PROMENADE PLANTÉE, dite aussi COULÉE VERTE-RENÉ DUMONT 1988-1993

12° arr., de la Bastille au bois de Vincennes, M° Bastille, Gare-de-Lyon, Daumesnil, Bel-Air



   La Promenade plantée suit le tracé de l’ancienne voie de chemin de fer, ouverte en 1859, qui reliait la Bastille à La Varenne puis desservit la banlieue sud-est de Paris avant d’être désaffectée en 1969 et remplacée par le RER. La gare de la Bastille, construite en 1859, était située entre les rues de Lyon et de Charenton ; elle a été démolie en 1985 pour permettre la construction de l’Opéra de la Bastille, par l’architecte Carlos Ott, inauguré le 14 juillet 1989 à l’occasion de la célébration du bicentenaire de la Révolution française et ouvert en 1990. La ligne du chemin de fer passait sur le viaduc longeant l’avenue Daumesnil, conçu pour éviter de trop nombreux passages à niveau qui auraient considérablement gêné la circulation, puis en remblai et enfin en tranchée ; la ligne n’étant pas encore électrifiée, il n’y avait en effet aucun moyen de la faire passer en souterrain car les fumées dégagées par la locomotive auraient provoqué une asphyxie certaine. Le viaduc, dont les arches abritaient déjà commerces et entrepôts, dans un quartier laborieux où la place était rare, et la gare de Reuilly, inaugurée en 1877 et première station desservie par la ligne, ont été conservés et restaurés.

   




  La Promenade plantée a été aménagée de 1988 à 1993 par l’architecte Philippe Mathieux et le paysagiste Jacques Vergely. Longue de 4,5 km et large de 9 à 30 m selon les endroits, son emprise est de 6,5 hectares. Son parcours, une succession de séquences végétales conçues pour intégrer les infrastructures ferroviaires d’origine, s’effectue de ce fait tantôt en élévation, tantôt en contrebas ; il intègre quatre nouveaux jardins représentant environ 3 hectares d’espaces verts.

   




  En surplomb de l’avenue Daumesnil et jusqu’à la rue de Rambouillet, la promenade consiste en un jardin sur dalle, d’une largeur de 9 m au-dessus du viaduc dont les arches de brique et pierre blanche, rénovées, qui accueillent des artisans d’art, ont été rebaptisées “viaduc des Arts”. 

   



En contrebas, le jardin Hector-Malot.


  A mi- parcours, les terrasses étagées du jardin Hector-Malot, dessiné par l’Atelier Christo-Foroux (1995) effectuent une transition progressive vers le niveau de la rue Hector-Malot.

   




  Au-delà de la rue de Rambouillet, la promenade se poursuit sur l’ancien remblai qui supportait la voie ferrée jusqu’à la rue de Charenton, qu’un pont permet de traverser. 

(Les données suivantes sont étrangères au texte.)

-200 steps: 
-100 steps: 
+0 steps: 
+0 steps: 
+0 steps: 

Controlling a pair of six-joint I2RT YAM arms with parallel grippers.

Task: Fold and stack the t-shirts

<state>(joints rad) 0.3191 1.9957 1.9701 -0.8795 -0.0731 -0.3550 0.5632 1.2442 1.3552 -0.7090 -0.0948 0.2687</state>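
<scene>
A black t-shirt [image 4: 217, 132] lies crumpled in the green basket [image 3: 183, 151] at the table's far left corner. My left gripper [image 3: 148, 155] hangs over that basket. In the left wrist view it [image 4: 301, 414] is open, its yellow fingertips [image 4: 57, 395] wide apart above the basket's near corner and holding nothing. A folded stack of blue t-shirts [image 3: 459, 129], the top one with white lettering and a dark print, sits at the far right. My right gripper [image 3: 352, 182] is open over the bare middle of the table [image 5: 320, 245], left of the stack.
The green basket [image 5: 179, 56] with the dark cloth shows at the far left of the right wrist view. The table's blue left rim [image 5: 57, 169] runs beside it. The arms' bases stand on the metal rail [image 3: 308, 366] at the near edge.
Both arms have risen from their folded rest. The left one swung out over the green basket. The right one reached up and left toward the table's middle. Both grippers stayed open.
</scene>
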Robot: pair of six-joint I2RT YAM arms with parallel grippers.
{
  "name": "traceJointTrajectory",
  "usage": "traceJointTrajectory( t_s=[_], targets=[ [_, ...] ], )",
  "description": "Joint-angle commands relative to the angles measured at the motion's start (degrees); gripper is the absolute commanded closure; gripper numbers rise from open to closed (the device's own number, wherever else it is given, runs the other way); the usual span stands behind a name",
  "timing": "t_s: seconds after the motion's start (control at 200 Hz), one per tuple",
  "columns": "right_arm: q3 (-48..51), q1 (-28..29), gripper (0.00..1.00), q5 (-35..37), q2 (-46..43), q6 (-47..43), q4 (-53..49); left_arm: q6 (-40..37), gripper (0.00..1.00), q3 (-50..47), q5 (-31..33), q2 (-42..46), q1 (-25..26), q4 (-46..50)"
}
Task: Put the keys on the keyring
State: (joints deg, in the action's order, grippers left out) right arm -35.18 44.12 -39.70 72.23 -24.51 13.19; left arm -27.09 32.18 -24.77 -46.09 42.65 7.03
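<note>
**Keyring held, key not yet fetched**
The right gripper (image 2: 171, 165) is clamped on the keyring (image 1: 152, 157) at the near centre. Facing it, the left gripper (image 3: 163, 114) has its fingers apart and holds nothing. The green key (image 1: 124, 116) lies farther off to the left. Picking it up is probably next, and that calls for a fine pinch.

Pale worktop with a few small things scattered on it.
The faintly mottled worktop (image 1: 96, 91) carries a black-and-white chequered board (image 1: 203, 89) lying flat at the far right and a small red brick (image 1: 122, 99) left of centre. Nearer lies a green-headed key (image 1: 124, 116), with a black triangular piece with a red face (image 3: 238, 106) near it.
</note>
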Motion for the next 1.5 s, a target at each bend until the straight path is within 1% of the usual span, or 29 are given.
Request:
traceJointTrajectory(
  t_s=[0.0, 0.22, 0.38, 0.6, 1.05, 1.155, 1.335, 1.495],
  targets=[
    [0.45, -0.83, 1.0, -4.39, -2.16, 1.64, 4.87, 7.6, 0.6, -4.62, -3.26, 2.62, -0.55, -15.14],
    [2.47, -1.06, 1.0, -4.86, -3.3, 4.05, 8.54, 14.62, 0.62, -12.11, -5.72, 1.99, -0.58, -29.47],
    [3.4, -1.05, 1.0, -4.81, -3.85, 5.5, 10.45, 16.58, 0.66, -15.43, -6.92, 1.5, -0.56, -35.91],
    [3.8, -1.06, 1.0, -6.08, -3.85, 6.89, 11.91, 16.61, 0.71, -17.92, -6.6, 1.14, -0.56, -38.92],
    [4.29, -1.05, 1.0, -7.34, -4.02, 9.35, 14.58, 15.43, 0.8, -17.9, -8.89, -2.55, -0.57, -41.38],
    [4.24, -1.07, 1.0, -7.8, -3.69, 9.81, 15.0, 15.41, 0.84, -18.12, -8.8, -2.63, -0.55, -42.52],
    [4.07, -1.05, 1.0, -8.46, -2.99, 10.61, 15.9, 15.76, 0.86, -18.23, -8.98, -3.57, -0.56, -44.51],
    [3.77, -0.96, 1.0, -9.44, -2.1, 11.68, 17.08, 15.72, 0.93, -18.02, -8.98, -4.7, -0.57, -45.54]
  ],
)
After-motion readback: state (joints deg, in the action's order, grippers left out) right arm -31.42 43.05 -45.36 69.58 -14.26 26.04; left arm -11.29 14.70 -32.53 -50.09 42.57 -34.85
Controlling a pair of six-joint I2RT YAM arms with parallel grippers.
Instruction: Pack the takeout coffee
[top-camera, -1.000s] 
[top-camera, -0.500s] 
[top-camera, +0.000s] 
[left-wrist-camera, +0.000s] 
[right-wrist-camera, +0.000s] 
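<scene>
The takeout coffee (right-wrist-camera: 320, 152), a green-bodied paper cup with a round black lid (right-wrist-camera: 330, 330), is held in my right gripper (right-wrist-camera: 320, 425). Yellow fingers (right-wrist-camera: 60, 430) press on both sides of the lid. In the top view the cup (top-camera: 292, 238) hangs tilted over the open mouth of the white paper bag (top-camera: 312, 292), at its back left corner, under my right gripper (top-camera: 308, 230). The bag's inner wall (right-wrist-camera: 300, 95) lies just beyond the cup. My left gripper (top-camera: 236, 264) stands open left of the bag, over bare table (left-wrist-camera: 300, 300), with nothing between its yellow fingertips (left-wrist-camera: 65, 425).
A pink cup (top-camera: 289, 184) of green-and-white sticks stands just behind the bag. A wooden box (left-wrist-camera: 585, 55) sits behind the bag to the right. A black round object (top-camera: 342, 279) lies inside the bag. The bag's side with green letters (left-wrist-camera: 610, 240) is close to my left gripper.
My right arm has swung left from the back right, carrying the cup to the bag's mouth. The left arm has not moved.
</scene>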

  Une longue passerelle courbe franchit la vaste pelouse circulaire du jardin de Reuilly, dessiné par l’architecte Pierre Colboc et les paysagistes du groupe Paysage (1992) à l’emplacement d’une ancienne gare de triage et traité sous forme de jardins thématiques, avec une signalétique pour les mal voyants.

   




Jardin de Reuilly.


  Le mail planté de l’allée Vivaldi reprend le niveau du sol jusqu’au jardin de la Gare-de-Reuilly (1995) dont l’aspect champêtre évoque l’atmosphère traditionnelle des petites gares d’autrefois.

   


L'allée Vivaldi, le jardin de la gare de Reuilly, avec l'ancienne gare et son vénérable figuier.






 La promenade continue en empruntant l’ancien tunnel ferroviaire qui passe sous la rue de Reuilly ou par la piste cyclable qui démarre ici pour rejoindre le bois de Vincennes selon un tracé distinct (1,6 km).

 




  Une ambiance de chemin creux apparaît après le tunnel de Reuilly car on est ici à environ 7 mètres en contrebas du niveau de la rue, dans le fond de la tranchée qu’empruntait la voie ferrée.

   




  Au-delà de l’avenue du Général-Michel-Bizot, où une bifurcation conduit, au sud, vers le jardin Charles-Péguy, aménagé par Alain Gilot et Liliane Grunig-Tribel (1988- 1989), un mail planté retrouve le niveau des rues environnantes, le long de la rue du Sahel.




  A partir de la Petite Ceinture, le parcours se fait à nouveau en tranchée. Un souterrain, sous le boulevard Soult, puis un autre, sous le boulevard périphérique, rejoignent l’avenue de la Guyane qui descend au sud vers la porte Dorée et le bois de Vincennes.


Sortie boulevard Soult...

...et sortie vers l'avenue de la Guyane.



Fin d'un parcours agrémenté, tout du long, d'un bestiaire joyeux & coloré !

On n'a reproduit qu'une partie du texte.